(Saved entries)
···

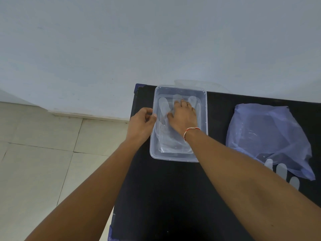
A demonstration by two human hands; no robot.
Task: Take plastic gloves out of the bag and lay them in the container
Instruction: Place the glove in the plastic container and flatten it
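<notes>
A clear rectangular plastic container (203, 136) stands on the black table near its far left corner. Clear plastic gloves (165, 136) lie flat inside it, fingers pointing away from me. My right hand (182, 117) lies palm down on the gloves inside the container, fingers spread. My left hand (141, 123) pinches the container's left rim between thumb and fingers. A pale blue plastic bag (271, 136) lies to the right, with glove fingers (281, 170) sticking out of its near edge.
The black table (165, 197) runs from the wall toward me; its left edge drops to a tiled floor (43, 162). A pale wall (156, 40) stands right behind the container. Another clear plastic piece (199, 83) leans behind the container.
</notes>
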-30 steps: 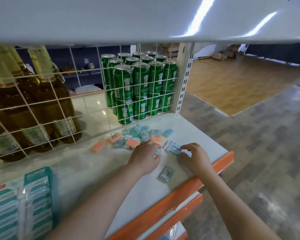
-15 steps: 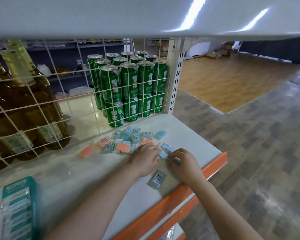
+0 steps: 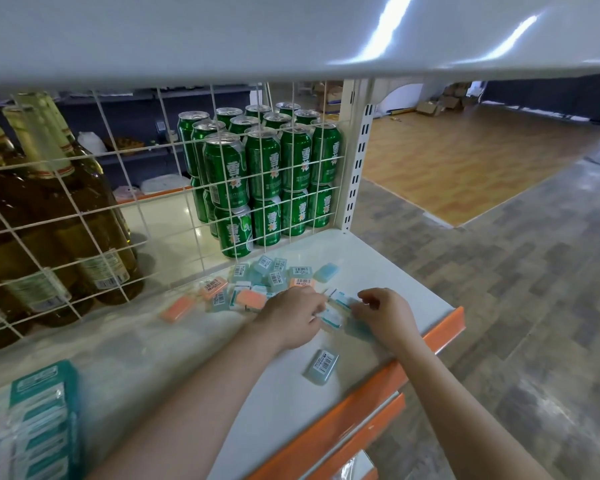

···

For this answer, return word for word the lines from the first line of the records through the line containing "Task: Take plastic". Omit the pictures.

A demonstration by two human hands; no robot.
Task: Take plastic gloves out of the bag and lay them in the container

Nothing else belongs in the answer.